→ **Work request**:
Take from the listing each line that has the string "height".

→ **Collected material**:
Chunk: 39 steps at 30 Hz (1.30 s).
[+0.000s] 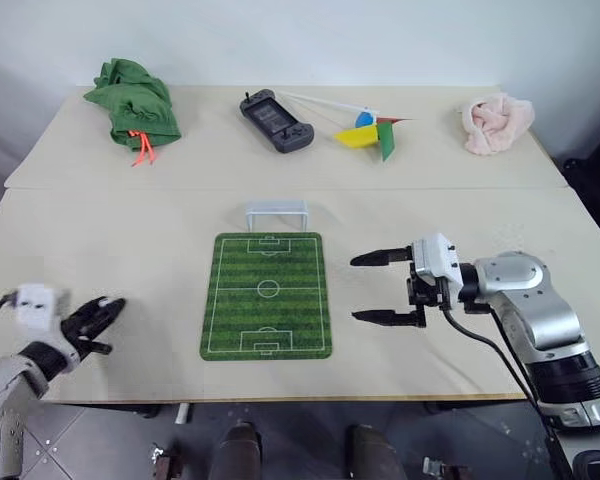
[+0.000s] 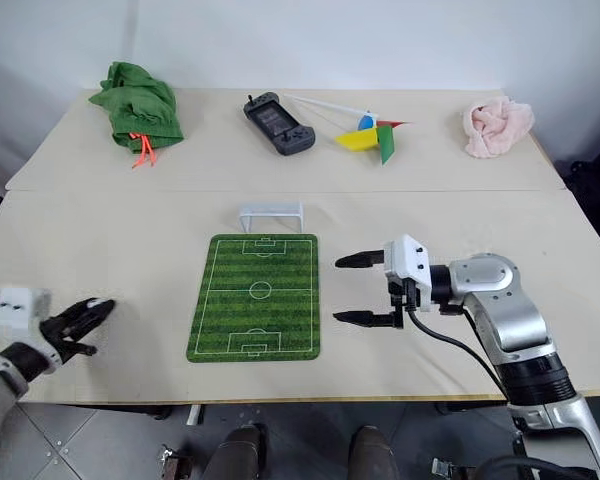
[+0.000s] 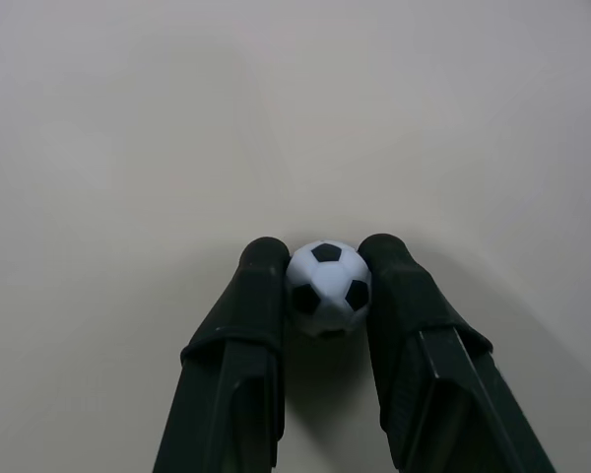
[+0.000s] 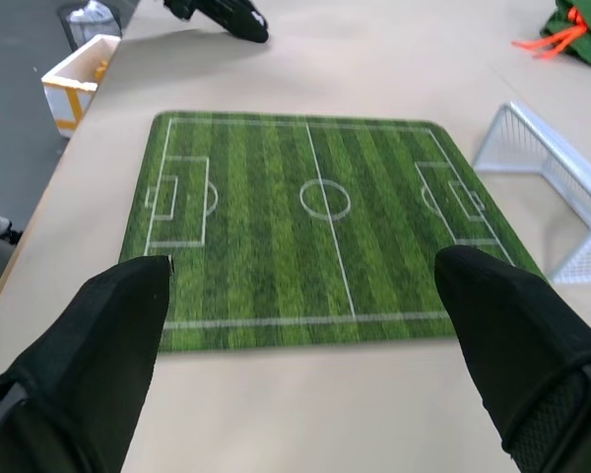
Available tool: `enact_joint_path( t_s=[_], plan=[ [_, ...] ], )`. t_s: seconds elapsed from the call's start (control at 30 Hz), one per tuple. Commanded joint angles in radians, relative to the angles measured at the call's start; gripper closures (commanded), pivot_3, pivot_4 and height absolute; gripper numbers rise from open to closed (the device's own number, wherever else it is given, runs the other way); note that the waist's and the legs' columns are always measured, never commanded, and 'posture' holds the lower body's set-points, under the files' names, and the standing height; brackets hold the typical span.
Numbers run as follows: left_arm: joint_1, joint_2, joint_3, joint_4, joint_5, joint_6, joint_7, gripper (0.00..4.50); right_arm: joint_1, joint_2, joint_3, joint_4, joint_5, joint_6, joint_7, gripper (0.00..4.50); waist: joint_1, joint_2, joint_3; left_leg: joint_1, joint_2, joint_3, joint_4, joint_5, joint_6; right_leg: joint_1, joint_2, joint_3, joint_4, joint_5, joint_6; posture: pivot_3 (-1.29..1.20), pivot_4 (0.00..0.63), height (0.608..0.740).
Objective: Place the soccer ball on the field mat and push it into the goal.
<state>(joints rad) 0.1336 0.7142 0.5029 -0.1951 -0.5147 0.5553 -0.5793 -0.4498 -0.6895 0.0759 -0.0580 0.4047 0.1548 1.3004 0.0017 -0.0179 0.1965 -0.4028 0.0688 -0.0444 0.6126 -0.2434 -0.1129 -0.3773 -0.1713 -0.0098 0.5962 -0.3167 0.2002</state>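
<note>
The soccer ball (image 3: 328,289) sits pinched between the tips of the left gripper (image 1: 98,317)'s two black fingers (image 3: 238,345), which are drawn in most of the way and hold it from either side over bare table (image 1: 110,240). That gripper hangs at the table's near left corner, well apart from the field mat (image 1: 267,295), which lies flat at the table's middle.

The relation that matters next: the mat lies to the right of the ball-bearing fingers, across an open stretch of tabletop, so the left arm is judged to need a sideways carry before it can set the ball down. The mat's long axis runs away from the robot, and the goal (image 1: 276,212) stands just past its far short edge, mouth facing the mat; a push along that axis would send the ball in.

The right gripper (image 1: 381,288) hovers just beside the mat's right edge, fingers spread wide and holding nothing, pointing across the mat. It is the nearer of the two to the mat and the goal.

No brand, label or readable writing shows on the ball, mat or goal; the mat carries only white pitch lines.
</note>
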Motion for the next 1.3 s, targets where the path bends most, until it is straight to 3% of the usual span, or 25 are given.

→ **Answer section**:
Available tool: `enact_joint_path( t_s=[_], plan=[ [_, ...] ], )`. t_s: seconds elapsed from the call's start (control at 30 Hz), one per tuple. Commanded joint angles in radians, relative to the angles measured at the call's start; gripper closures (commanded), pivot_3, pivot_4 and height absolute; gripper numbers rise from open to closed (the device's own number, wherever else it is given, runs the other way); note that the waist's and the legs' columns are always measured, never commanded, and 'posture' holds the lower body's set-points, under the files' names, and the standing height; brackets hold the typical span.
Numbers run as follows: left_arm: joint_1, joint_2, joint_3, joint_4, joint_5, joint_6, joint_7, gripper (0.00..4.50); right_arm: joint_1, joint_2, joint_3, joint_4, joint_5, joint_6, joint_7, gripper (0.00..4.50); waist: joint_1, joint_2, joint_3; left_leg: joint_1, joint_2, joint_3, joint_4, joint_5, joint_6; right_leg: joint_1, joint_2, joint_3, joint_4, joint_5, joint_6; posture: pivot_3 (-1.29..1.20), pivot_4 (0.00..0.63), height (0.608..0.740).

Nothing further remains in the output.